Non dimenticatevi che la cena o il pranzo possono essere un’occasione di scambio e di interazione con i vostri familiari e amici, che la conoscenza si accresce anche chiedendo e comunicando con i gestori dei locali dove vi fermate e che vanno rispettati per la loro umanità oltre che per il loro lavoro. E che il cibo è sacro, va assaporato e mai sprecato. Girate per le botteghe e per i mercati, avvicinate le narici alla frutta e odoratela, osservate la freschezza degli ortaggi, imparate ed utilizzare i sensi quando interagite con le sostanze.

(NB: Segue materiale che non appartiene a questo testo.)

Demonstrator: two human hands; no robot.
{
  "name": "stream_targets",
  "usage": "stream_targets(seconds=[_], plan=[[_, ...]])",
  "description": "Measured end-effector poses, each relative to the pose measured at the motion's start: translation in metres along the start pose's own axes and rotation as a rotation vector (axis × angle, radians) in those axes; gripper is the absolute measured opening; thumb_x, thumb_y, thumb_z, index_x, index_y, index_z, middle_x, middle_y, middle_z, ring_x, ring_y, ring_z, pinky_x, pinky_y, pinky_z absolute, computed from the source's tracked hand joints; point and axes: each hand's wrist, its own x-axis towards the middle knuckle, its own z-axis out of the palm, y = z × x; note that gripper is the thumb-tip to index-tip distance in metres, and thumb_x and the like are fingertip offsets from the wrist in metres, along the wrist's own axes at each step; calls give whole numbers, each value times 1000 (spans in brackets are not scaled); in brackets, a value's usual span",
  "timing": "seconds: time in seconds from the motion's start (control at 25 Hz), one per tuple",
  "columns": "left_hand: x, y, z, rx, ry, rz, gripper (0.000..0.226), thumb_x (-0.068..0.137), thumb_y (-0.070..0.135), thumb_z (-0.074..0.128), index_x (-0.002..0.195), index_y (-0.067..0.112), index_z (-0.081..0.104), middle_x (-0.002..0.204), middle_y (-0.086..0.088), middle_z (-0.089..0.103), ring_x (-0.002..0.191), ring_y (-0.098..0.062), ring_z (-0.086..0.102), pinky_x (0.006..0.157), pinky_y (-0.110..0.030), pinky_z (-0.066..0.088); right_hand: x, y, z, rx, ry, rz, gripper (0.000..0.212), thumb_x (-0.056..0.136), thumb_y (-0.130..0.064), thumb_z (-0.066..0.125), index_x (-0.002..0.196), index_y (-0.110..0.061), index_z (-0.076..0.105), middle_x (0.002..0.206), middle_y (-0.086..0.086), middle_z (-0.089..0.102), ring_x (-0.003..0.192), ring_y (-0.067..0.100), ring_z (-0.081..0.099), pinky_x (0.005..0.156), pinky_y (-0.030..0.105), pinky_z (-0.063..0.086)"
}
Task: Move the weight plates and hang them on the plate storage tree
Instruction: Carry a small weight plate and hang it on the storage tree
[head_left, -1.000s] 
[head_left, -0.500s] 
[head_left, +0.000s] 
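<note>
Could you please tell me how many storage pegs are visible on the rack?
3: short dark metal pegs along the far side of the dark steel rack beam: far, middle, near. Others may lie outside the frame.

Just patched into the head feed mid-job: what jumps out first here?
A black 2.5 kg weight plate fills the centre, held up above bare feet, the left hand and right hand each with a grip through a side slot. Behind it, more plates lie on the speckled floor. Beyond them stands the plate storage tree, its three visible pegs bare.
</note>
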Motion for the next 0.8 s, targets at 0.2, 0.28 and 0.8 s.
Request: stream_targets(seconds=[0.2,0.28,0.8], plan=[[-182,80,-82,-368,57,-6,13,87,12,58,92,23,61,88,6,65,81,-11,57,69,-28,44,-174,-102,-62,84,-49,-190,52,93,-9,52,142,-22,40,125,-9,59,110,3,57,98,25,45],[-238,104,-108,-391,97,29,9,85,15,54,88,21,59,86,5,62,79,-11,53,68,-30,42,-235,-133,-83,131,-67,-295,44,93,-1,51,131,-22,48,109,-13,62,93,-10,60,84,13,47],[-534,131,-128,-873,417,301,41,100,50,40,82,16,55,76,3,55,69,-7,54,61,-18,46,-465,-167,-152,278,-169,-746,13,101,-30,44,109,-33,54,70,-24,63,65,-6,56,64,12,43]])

E concedetevi uno strappo: una fetta di cocco o di melone, un bel bicchiere di vino bianco fermo, un grappolo d’uva nera, un gamberone crudo, un bel trancio di focaccia ligure. Queste sono esperienze multisensoriali che coinvolgono l’essere umano, perché l’azione del cibarsi non prevede solo di riempirsi lo stomaco, ma anche e soprattutto, quello di godere del piatto, del sapore, della consistenza, del profumo. Buttando giù a bocca larga come le oche nessuno può rendersi conto di quanto amore c’è nella preparazione di un prelibato boccone.